How to get Star Alliance Gold for LIFE with Aegean Airlines

Apart from British Airways, Head for Points focusses more on mileage accumulation than status accumulation. However, it is certainly something that we DO cover, and it is about time that I ran an introduction to the world of Aegean Miles&Bonus.

Aegean Airlines joined Star Alliance in June 2010. The company was only formed in 1999, and is now the largest domestic airline in Greece. It only operates short-haul flights, with a fleet of 29 Airbus A319 / A320 / A321 aircraft. It is not something that would usually get much attention, even amongst the 28 airlines inside Star Alliance.

Aegean

However, what makes Aegean special is that its frequent flyer programme is easiest in the world (I think) to obtain top-tier Gold status. It is certainly the easiest way to get Star Alliance Gold.
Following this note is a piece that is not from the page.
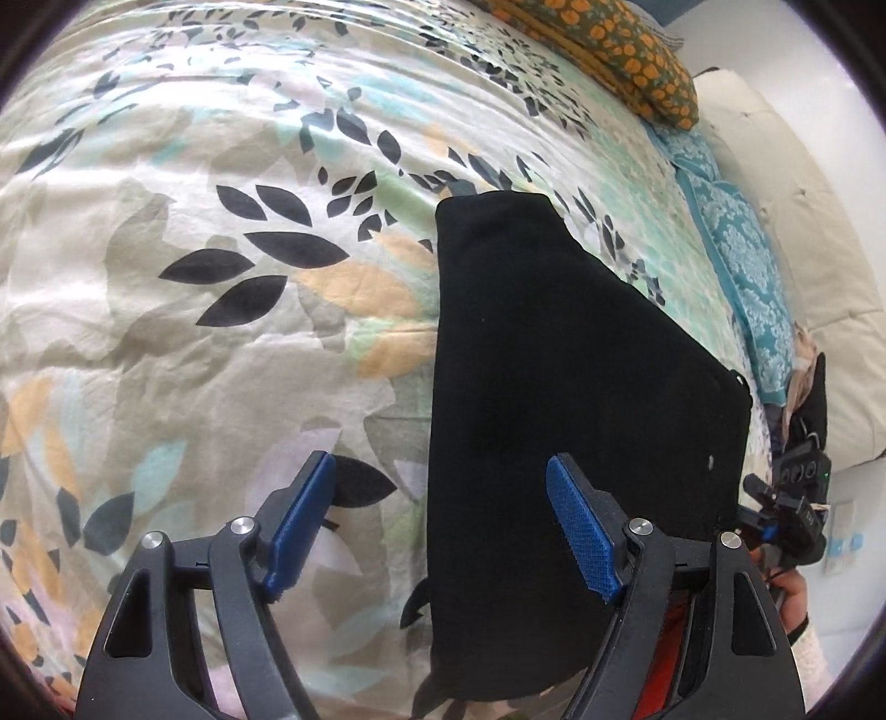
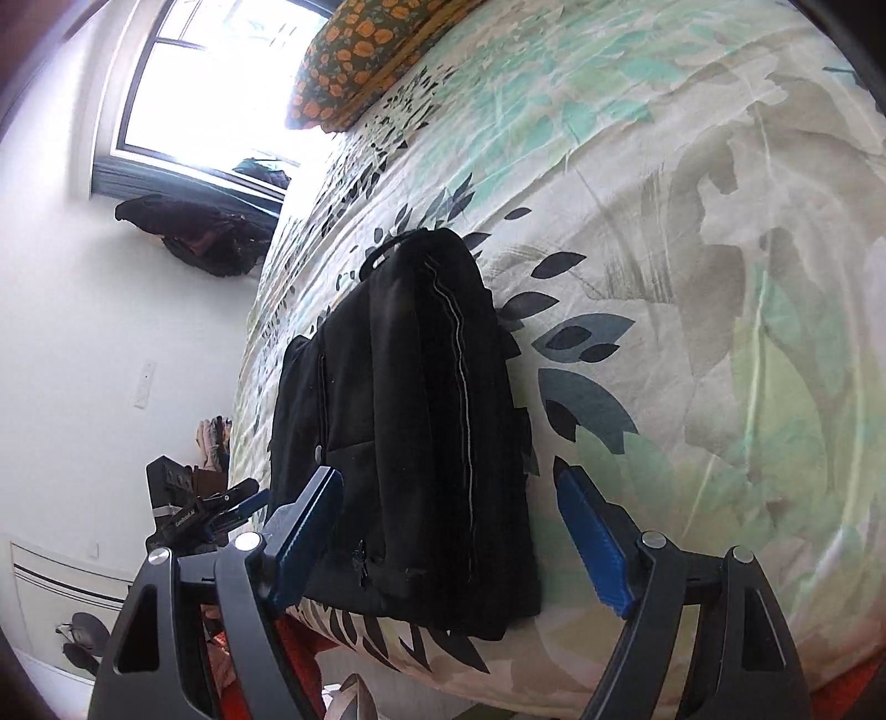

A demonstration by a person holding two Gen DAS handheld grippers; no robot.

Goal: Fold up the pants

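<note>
Though folded — pants (image 2: 410, 421) near bed edge (image 2: 387, 648)

Left tongs (image 1: 440, 482): jaws spread wide, blue ridged pads (image 1: 581, 531) apart, nothing clamped between them. Right tongs (image 2: 448, 498): jaws likewise spread wide, blue pads (image 2: 592, 540) apart, holding nothing. Right tongs also visible at right edge of left wrist view (image 1: 786, 507), held by person's hand (image 1: 792, 598).

One pants (image 1: 581, 399) (black, folded), two pillows (image 1: 620, 50), one bedspread (image 1: 194, 249).
</note>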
And, as part of Star Alliance, a Gold card from Aegean gives you the same benefits as a Gold card issued by Lufthansa – lounge access with all Star Alliance members (plus a guest), priority boarding, extra baggage allowance etc.
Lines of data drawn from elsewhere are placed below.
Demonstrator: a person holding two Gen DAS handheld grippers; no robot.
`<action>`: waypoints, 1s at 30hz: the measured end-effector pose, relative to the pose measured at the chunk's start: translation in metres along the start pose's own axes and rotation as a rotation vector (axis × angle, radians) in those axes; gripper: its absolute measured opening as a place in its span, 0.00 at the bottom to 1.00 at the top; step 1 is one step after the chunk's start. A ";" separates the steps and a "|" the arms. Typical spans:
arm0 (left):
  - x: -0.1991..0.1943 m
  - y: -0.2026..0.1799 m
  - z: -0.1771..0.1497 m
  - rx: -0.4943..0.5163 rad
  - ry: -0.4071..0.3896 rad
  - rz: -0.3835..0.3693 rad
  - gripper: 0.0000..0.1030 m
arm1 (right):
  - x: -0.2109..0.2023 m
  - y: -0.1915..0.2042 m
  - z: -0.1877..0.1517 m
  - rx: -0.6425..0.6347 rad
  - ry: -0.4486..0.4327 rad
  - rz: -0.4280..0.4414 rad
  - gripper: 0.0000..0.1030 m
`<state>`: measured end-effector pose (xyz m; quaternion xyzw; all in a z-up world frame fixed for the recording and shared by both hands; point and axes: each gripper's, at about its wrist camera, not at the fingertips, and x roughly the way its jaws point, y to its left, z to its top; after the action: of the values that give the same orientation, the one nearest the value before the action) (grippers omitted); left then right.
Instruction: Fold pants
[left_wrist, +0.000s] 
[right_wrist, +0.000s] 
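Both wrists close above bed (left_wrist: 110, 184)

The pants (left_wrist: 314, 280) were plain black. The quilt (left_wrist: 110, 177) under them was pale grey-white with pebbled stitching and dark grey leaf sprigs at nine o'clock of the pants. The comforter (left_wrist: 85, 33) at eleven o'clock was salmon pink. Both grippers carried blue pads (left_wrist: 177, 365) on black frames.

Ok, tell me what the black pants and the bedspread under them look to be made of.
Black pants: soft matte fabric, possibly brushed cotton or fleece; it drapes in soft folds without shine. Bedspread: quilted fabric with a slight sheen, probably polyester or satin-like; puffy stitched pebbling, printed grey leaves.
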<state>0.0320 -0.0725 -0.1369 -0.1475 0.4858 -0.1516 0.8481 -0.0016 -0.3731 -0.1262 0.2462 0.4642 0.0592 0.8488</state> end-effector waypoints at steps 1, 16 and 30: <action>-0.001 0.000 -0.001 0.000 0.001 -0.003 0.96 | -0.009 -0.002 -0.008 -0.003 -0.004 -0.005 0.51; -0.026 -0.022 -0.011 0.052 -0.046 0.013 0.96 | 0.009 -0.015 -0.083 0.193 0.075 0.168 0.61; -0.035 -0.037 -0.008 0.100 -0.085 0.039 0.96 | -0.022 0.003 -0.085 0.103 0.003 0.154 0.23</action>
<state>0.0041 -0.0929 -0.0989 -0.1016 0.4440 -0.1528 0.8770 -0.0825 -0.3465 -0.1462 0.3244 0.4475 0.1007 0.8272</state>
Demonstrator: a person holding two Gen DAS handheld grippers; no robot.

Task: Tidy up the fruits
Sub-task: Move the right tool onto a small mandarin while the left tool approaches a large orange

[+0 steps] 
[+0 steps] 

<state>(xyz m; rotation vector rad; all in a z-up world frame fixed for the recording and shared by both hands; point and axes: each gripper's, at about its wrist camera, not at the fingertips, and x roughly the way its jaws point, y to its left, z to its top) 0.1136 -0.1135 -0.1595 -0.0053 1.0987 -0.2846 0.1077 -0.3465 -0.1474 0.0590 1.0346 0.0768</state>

The programme is idiot-proof to understand:

You receive 1,000 status miles for signing up – these miles have generally counted towards status although some recent reports suggest they don’t any longer

Credit 3,000 (4,000 if the 1,000 don’t count) further status miles within 12 months and you become ‘Blue’

Credit 16,000 (17,000 if the 1,000 don’t count) further status miles within a further 12 months and you become ‘Gold’
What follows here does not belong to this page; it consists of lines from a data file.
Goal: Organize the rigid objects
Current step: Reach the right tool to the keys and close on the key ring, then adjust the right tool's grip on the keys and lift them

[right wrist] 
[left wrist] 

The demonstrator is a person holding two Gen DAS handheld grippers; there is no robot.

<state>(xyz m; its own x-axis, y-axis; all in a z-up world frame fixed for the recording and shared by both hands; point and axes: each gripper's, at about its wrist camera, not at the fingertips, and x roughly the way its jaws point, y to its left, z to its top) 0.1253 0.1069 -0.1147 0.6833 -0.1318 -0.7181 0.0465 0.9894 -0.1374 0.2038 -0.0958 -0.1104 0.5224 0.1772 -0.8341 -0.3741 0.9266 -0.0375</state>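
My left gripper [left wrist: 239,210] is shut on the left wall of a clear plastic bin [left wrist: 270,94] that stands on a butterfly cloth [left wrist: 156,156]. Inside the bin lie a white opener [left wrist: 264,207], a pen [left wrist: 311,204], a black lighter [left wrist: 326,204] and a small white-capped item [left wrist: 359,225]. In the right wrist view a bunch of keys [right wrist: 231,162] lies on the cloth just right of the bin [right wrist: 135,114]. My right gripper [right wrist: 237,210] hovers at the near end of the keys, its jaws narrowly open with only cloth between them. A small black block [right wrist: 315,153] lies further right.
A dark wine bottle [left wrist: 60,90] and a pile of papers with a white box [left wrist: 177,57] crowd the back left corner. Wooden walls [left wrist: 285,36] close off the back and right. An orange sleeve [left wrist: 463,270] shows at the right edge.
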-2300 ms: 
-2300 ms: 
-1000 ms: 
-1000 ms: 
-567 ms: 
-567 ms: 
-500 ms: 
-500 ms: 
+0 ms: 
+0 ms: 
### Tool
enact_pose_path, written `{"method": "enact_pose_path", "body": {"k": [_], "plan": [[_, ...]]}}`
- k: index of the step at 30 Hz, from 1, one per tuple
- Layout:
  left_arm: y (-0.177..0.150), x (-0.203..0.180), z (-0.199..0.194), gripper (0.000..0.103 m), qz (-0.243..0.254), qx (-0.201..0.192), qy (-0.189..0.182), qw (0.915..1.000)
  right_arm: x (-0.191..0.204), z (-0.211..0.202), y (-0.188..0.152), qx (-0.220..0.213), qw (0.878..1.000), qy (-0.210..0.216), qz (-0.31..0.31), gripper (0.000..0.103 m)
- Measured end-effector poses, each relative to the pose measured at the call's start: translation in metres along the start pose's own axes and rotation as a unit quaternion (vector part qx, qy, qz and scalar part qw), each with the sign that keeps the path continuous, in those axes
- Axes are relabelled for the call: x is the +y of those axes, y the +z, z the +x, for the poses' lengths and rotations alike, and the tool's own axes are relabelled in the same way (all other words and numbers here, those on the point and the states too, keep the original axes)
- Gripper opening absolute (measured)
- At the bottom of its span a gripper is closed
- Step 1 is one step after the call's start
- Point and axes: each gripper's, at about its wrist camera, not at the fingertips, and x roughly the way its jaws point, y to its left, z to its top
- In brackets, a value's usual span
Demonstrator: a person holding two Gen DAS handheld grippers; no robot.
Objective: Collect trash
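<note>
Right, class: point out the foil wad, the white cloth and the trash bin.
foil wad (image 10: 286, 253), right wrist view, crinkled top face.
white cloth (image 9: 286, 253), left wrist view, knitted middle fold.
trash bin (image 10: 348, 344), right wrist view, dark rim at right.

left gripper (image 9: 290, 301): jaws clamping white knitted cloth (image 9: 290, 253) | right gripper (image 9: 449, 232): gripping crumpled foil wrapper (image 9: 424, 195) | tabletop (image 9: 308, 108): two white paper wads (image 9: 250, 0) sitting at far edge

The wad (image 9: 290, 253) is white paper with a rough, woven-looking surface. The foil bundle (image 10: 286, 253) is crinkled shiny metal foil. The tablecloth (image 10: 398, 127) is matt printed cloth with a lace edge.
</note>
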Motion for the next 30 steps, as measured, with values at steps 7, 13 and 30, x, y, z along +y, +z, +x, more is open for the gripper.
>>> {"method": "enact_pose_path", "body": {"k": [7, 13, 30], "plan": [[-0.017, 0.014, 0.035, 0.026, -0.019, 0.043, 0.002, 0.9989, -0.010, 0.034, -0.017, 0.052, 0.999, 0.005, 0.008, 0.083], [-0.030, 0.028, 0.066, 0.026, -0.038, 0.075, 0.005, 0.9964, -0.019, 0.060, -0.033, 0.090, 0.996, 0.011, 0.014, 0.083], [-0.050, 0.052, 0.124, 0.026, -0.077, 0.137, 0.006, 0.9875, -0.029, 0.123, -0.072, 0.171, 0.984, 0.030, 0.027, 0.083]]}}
Once you are Gold, you will remain Gold forever (or until Aegean change their rules!) as long as you credit one flight to your account every 36 months

None of these flights need to be on Aegean

The programme runs on a yearly basis from when you change tiers and does not work by calendar year

And that’s it!

Getting 20,000 status miles is relatively easy – although, as ever, you should make make sure that your tickets are in relevant qualifying fare classes. (Not all discounted economy tickets will earn 100% mileage, for instance.)

Here are the qualifying fare classes for all Star Alliance airlines on Aegean. These may be different to those used by other airlines, so check carefully before crediting anything. However, getting those 20,000 status miles for lifetime Star Gold is as easy as flying 10,000 miles in, say, Lufthansa business class in a C, D, Z or J booking class.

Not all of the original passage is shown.